En su visita oficial, el diplomático estadounidense dijo que «Jerusalén es la legítima, verdadera capital de Israel. Es una locura que no se admitiera esto durante décadas», declaraciones que llegan cuando la Administración Trump se dispone a dejar el poder, a pesar de la reticencia del magnate, y el bando republicano ya se prepara para retomar el poder en 2024.

Pompeo se reunió a primera hora de la mañana con el primer ministro de Israel, Benjamin Netanyahu, a quien mostró su solidaridad y reivindicó la estrecha relación que vienen fortaleciendo desde hace cuatro años. En una rueda de prensa conjunta, alabó el trabajo de la Administración Trump en relación con Israel, reiterando la enemistad que comparten hacia Irán.

VISITA A LOS TERRITORIOS OCUPADOS EN LOS ALTOS DEL GOLÁN Y CISJORDANIAVISITA A LOS TERRITORIOS OCUPADOS EN LOS ALTOS DEL GOLÁN Y CISJORDANIAPUBLICID

“Hoy tendré la oportunidad de visitar los Altos del Golán. El simple reconocimiento de esto como parte de Israel también fue una decisión que el presidente Trump tomó que es históricamente importante y simplemente un reconocimiento de la realidad», dijo el político momentos antes de trasladarse de forma inédita a esos territorios.

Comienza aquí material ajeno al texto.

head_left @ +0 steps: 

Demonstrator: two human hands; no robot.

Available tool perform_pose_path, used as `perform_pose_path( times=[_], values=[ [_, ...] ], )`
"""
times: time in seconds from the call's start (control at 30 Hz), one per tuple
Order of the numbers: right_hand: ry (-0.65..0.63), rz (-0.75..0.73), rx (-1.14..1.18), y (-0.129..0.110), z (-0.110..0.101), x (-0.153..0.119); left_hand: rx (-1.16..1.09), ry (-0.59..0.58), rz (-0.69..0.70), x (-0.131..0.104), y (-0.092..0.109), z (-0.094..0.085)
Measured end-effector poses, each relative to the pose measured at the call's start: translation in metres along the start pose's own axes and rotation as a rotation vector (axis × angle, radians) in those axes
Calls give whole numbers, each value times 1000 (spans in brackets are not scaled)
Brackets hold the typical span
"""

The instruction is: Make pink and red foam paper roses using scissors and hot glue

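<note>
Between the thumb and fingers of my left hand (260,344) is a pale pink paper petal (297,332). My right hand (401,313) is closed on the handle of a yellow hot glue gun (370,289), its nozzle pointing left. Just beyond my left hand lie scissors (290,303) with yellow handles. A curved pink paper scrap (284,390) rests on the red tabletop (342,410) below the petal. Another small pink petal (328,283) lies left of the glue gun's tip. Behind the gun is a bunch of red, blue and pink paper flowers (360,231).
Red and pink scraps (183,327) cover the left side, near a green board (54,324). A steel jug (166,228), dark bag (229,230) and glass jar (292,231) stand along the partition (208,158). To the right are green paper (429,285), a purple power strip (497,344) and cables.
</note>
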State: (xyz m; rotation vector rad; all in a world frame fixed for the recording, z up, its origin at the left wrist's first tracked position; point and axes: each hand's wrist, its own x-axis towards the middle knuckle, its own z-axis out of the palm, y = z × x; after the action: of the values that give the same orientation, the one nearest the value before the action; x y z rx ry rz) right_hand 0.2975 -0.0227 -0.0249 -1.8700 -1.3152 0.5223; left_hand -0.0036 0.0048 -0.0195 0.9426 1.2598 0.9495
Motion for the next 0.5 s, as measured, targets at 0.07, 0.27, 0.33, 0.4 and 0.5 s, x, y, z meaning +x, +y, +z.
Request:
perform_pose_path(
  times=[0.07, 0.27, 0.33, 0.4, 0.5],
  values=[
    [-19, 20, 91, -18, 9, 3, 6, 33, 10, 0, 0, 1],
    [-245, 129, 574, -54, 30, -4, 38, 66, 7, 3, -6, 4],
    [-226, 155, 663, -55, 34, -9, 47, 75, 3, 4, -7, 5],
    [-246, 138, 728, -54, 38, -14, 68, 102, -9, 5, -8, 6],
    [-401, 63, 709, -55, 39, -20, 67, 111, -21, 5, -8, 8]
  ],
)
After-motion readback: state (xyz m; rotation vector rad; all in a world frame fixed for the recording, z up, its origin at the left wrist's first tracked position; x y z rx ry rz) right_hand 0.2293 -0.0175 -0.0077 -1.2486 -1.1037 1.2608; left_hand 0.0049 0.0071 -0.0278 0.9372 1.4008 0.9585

Pompeo viajó en primer lugar al asentamiento judío de Psagot, en el sur de Ramala. Allí se encuentran la bodega de vino Shaar Binyamin, cuyo elixir procede de viñedos ubicados en asentamientos israelíes y que los palestinos -junto con ONG israelíes pacifistas- alegan que les fueron arrebatados a quienes residían allí. 

En una muestra de simpatía hacia las políticas de los republicanos, la bodega puso el nombre del político en uno de sus vinos. En agradecimiento, poco después de la visita, el Departamento de Estado anunció un cambio de política de Washington respecto a los productos procedentes de los asentamientos cisjordanos, con la orden de que al importarlos a Estados Unidos llevaran la etiqueta de “Producto de Israel” o “Hecho en Israel”.

Palestinas repudian el viaje del diplomático estadounidense 

Por su parte, decenas de palestinos se manifestaron en contra de la visita oficial. Según Peace Now, organización israelí crítica de la ocupación, la bodega está situada en “tierra robada”, tomada gradualmente de los palestinos. “Una parte significativa de las uvas con las que se hace el vino proviene de tierra saqueada”, dijo la organización.

«Estoy muy enojado, muy decepcionado, creo que Pompeo está cometiendo un crimen contra el Derecho Internacional y contra todos los valores y enmiendas de la Constitución americana”, expresó Mounif Traish, americano-palestino que posee tierras en el asentamiento donde residen cerca ce 440.000 colonos judíos entre tres millones de palestinos, diciendo que no entiende la razón de la polémica visita de Pompeo al final de su mandato.

Más tarde, Pompeo voló a los montañosos Altos del Golán, zona estratégica que dominan Israel, Siria, Líbano y Jordania.

Hanan Ashrawi: una visita para «sentar otro precedente ilegal, violar el derecho internacional»

Esta visita marca el final de la época Trump, con tres simbólicas señales de apoyo y reivindicación de lo que ha sido su Administración. Un viaje que contrasta con el de otros líderes estadounidenses, que siempre han tratado de evitar trasladarse a los territorios ocupados debido a la polémica que gira en torno a ellos.

Para el negociador palestino Hanan Ashrawi, Pompeo está usando las últimas semanas de presidencia «para sentar otro precedente ilegal, violar el derecho internacional y tal vez promover sus propias ambiciones políticas futuras». 

Pompeo visita Cisjordania ocupada por Israel y los Altos del Golán.
Pompeo visita Cisjordania ocupada por Israel y los Altos del Golán. © Patrick Semansky / Pool / Reuters

Una condena a la que se unió el portavoz de la presidencia palestina, Nabil Abu Rudeina, quien dijo que es un «reto flagrante a toda la legitimidad internacional y supone una continuación de las decisiones de esta Administración, que insiste en participar activamente en la ocupación de tierras palestinas».

Por su parte, el grupo Hamás, considerado como organización terrorista por Estados Unidos, tachó de “acoso” la visita de Pompeo y “denigrante” la legitimación de la ocupación. Ningún país de la comunidad internacional considera legales los asentamientos israelíes en territorio palestino.